This is what your name says about your politics

Dina Rickman@dinarickman
Sunday 12 April 2015 10:00
news

What's in a name? Quite a lot when it comes to politics.

As Joe Twynman, head of social and political research at YouGov detailed on Radio 4, a study of 46,000 people as found some links between first names and voting intentions. For example, people who are called Nigel are twice as likely to vote Ukip than the rest of the population.

"It is not actually that by giving somebody the name Nigel you bestow upon them certain views. Nigel tends to be a name for older men. You don't hear people saying 'we have named him Nigel'," Twynman said. "It is an older man's name and older men tend to be more likely to vote Ukip."

The research looked at the 130 most common names to determine which were the most and least likely to vote for the various political parties.

The three names most likely to vote for the Conservative party are Charlotte, Fiona and Pauline whereas those least likely to are Sharon, Samantha - unfortunately for the prime minister - and Clare without an I.

The three most likely to vote for Labour are Michelle, June and Andy and the least likely Nigel, Nick and Jonathan.

The most likely Liberal Democrat voting names are Tim, Kathryn and Samantha, whereas Lynne, Joan and June are the least likely.

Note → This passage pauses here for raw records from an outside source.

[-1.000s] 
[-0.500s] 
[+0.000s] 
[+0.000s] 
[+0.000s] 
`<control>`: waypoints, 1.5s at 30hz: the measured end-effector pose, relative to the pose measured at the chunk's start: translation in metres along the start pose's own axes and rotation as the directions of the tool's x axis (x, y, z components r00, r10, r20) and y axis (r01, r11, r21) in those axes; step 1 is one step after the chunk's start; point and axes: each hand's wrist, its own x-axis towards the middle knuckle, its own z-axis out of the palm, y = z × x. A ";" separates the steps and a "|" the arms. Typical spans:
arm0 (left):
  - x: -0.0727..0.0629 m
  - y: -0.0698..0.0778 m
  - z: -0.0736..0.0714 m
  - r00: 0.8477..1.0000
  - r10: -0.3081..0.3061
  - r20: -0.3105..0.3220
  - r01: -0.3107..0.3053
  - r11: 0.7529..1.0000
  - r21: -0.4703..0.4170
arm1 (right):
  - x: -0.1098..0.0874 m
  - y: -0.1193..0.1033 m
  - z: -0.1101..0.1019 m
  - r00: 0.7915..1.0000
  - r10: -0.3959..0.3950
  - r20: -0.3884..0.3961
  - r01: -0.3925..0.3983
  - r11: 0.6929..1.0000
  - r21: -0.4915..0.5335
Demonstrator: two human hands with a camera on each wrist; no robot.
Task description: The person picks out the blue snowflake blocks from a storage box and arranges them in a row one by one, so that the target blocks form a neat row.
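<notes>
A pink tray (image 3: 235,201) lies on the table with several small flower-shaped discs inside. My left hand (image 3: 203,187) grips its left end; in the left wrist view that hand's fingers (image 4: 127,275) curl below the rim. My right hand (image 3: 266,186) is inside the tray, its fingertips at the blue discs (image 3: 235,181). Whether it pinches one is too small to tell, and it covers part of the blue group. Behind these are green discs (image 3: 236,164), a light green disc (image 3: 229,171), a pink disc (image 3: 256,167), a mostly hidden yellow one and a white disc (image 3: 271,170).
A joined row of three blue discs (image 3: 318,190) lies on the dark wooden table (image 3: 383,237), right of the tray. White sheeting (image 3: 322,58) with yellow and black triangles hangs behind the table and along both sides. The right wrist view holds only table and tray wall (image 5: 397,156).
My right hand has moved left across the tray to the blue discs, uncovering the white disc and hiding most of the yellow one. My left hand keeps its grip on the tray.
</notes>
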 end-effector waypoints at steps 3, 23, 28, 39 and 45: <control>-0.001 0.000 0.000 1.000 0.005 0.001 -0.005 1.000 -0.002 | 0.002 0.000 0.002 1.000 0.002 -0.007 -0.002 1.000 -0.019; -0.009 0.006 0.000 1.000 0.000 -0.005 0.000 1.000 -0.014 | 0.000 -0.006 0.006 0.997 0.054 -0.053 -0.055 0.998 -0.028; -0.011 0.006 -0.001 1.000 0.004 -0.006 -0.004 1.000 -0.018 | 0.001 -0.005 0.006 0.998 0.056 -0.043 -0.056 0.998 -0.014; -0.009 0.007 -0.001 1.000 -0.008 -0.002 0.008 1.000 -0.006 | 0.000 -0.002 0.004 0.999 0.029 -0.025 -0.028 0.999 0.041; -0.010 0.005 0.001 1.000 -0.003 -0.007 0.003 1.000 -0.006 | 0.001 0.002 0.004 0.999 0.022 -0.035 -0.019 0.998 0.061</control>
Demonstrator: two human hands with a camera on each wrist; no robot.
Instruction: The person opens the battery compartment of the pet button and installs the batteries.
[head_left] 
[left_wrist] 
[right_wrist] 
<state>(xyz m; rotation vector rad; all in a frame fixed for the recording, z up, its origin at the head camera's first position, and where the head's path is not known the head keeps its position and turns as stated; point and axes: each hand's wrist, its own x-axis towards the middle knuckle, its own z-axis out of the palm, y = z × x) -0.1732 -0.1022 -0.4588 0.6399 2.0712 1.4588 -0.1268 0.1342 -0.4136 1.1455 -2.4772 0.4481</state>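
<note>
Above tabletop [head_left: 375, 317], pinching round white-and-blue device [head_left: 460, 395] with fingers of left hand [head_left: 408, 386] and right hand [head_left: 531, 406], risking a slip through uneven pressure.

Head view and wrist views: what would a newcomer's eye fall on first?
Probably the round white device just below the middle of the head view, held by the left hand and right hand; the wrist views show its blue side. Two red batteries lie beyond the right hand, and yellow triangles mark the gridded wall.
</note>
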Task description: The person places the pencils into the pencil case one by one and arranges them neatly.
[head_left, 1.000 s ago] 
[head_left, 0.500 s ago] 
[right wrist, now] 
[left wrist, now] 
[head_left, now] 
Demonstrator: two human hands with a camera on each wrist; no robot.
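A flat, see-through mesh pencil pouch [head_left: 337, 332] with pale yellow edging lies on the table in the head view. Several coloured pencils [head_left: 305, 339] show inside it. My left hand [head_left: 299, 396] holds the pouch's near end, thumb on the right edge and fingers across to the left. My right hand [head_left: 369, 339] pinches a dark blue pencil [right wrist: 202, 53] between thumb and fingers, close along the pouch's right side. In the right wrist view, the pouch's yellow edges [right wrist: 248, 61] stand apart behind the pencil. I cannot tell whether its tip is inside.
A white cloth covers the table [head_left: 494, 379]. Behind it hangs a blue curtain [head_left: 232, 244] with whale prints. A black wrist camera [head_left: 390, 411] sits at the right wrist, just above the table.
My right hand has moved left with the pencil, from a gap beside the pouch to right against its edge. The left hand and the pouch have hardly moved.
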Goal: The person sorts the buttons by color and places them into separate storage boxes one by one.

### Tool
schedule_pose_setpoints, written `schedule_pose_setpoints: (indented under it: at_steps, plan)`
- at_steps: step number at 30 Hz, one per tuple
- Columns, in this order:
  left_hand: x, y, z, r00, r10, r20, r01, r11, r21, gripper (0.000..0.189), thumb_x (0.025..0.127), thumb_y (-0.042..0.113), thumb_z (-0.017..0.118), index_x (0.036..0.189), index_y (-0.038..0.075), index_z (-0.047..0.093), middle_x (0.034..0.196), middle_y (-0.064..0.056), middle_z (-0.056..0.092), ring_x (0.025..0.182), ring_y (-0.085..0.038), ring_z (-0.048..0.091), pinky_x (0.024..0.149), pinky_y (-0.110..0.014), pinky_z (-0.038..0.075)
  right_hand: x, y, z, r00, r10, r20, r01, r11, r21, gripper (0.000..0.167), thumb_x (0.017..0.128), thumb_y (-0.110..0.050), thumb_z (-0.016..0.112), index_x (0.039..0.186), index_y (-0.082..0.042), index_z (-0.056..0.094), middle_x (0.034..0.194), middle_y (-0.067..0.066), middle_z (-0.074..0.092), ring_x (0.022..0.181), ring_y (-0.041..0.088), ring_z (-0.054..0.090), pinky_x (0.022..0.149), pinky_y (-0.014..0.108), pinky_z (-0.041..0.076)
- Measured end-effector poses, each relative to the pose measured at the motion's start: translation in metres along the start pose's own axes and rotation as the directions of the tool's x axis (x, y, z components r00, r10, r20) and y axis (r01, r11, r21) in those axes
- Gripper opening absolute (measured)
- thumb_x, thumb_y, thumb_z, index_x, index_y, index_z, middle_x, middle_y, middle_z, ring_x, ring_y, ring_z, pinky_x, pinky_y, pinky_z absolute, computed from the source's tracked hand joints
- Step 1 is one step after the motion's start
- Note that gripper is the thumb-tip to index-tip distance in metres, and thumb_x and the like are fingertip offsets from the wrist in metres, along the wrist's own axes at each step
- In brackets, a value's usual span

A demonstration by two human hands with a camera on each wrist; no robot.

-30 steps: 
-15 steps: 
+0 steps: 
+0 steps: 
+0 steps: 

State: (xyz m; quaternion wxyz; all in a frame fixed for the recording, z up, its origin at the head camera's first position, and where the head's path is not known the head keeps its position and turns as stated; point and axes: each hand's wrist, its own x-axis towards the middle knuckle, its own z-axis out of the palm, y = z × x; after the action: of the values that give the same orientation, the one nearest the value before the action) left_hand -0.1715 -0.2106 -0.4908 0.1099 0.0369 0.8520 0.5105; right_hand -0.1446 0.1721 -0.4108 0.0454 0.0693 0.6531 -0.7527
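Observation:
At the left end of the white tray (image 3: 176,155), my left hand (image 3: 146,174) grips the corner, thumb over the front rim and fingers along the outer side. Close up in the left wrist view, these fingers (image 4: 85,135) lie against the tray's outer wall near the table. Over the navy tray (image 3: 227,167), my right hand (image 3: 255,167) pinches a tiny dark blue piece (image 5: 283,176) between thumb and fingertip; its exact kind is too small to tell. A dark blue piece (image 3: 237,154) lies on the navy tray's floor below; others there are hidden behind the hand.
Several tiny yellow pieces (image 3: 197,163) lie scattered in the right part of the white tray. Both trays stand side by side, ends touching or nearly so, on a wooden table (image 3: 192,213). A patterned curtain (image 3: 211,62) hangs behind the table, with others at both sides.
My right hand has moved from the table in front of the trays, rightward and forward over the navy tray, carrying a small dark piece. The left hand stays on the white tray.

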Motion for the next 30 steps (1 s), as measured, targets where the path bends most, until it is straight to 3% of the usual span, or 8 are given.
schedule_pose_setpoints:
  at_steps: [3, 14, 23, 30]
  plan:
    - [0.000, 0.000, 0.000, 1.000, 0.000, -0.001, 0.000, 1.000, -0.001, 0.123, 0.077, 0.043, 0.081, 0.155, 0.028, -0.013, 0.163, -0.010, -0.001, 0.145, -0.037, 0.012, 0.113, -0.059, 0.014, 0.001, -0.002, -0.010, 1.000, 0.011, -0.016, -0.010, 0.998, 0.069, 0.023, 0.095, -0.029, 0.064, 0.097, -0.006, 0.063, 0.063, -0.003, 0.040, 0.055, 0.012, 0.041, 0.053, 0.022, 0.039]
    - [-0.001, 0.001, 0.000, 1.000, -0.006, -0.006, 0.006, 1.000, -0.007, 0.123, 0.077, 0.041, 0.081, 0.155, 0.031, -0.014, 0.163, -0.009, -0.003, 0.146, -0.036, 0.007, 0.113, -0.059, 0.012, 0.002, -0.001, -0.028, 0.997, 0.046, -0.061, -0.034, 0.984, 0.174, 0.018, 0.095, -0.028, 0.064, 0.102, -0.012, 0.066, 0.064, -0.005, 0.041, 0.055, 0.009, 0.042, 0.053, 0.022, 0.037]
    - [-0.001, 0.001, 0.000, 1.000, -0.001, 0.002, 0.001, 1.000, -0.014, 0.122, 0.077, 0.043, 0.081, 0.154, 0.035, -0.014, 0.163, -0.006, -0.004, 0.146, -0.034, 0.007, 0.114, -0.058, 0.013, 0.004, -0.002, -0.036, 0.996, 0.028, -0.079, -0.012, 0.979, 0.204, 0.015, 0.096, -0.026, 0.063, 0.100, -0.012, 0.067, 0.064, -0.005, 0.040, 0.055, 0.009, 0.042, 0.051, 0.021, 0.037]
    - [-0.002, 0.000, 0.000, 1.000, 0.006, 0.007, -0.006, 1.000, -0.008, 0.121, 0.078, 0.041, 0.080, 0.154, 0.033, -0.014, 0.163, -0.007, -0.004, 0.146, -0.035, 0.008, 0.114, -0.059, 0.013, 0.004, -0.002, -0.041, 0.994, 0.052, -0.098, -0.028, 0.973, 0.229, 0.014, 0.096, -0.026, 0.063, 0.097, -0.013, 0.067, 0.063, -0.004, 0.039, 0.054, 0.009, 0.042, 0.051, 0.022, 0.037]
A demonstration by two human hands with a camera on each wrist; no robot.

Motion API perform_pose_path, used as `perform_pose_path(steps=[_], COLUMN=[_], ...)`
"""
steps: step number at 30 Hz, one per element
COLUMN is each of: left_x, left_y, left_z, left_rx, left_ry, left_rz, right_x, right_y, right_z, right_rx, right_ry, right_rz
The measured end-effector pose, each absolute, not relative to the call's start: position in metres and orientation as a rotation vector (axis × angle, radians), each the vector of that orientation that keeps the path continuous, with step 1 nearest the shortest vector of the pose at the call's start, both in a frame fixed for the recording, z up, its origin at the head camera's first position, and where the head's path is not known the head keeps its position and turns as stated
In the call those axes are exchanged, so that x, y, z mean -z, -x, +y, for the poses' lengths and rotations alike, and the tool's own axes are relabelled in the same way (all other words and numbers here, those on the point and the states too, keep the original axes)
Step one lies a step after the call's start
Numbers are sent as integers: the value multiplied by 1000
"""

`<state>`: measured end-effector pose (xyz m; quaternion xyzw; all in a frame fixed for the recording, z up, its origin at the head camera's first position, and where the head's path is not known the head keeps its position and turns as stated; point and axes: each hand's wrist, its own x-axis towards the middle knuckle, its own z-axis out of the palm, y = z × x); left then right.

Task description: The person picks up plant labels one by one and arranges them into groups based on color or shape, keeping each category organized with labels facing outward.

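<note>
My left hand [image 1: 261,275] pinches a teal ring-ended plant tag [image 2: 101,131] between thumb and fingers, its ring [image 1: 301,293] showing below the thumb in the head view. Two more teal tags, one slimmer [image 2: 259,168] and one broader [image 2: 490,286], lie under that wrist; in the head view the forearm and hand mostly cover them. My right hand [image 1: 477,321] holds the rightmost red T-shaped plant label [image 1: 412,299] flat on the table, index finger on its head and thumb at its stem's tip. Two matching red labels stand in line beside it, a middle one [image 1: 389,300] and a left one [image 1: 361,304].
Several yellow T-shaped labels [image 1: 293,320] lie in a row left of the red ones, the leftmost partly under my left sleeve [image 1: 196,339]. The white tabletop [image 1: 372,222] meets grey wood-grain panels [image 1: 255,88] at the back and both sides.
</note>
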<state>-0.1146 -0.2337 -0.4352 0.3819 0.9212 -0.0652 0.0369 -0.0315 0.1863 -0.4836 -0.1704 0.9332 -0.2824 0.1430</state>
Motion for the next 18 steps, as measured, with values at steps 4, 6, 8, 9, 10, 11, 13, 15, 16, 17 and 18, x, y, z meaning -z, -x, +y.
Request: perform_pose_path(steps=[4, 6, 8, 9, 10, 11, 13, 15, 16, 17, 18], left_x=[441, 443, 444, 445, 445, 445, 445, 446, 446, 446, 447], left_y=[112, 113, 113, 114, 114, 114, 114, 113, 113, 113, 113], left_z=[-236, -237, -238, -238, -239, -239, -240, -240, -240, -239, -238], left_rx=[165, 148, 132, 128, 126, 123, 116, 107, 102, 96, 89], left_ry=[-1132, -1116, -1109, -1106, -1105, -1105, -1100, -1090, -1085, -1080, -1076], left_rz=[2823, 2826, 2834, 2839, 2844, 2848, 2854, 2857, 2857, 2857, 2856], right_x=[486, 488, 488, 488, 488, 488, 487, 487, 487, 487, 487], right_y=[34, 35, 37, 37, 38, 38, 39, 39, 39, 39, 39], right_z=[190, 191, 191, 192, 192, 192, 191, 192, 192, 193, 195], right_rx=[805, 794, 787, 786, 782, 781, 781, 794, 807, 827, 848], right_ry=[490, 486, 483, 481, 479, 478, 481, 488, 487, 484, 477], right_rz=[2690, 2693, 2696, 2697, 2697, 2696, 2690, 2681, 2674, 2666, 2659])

Those most likely to vote Ukip are called Jill, Nigel and Terry, while Tom, Rachel and Alex are the least likely.

And even the spelling makes a difference. Twyman said Ann without an E came 27th in the list of most likely to vote Conservative, while Anne with an E was fourth.

Similarly, Carol without an E came 102nd in the list of names most likely to vote Conservative, while Carole with one was 14th.

There's also name bias for candidates: Research detailed by Galina Borisyuk in the book Sex Lies and the Ballot Box shows people are more likely to vote for candidates with British rather than non-European surnames, with Borisyuk saying: "We should acknowledge that currently there are some voters who are still reluctant to support candidates with unusual surnames."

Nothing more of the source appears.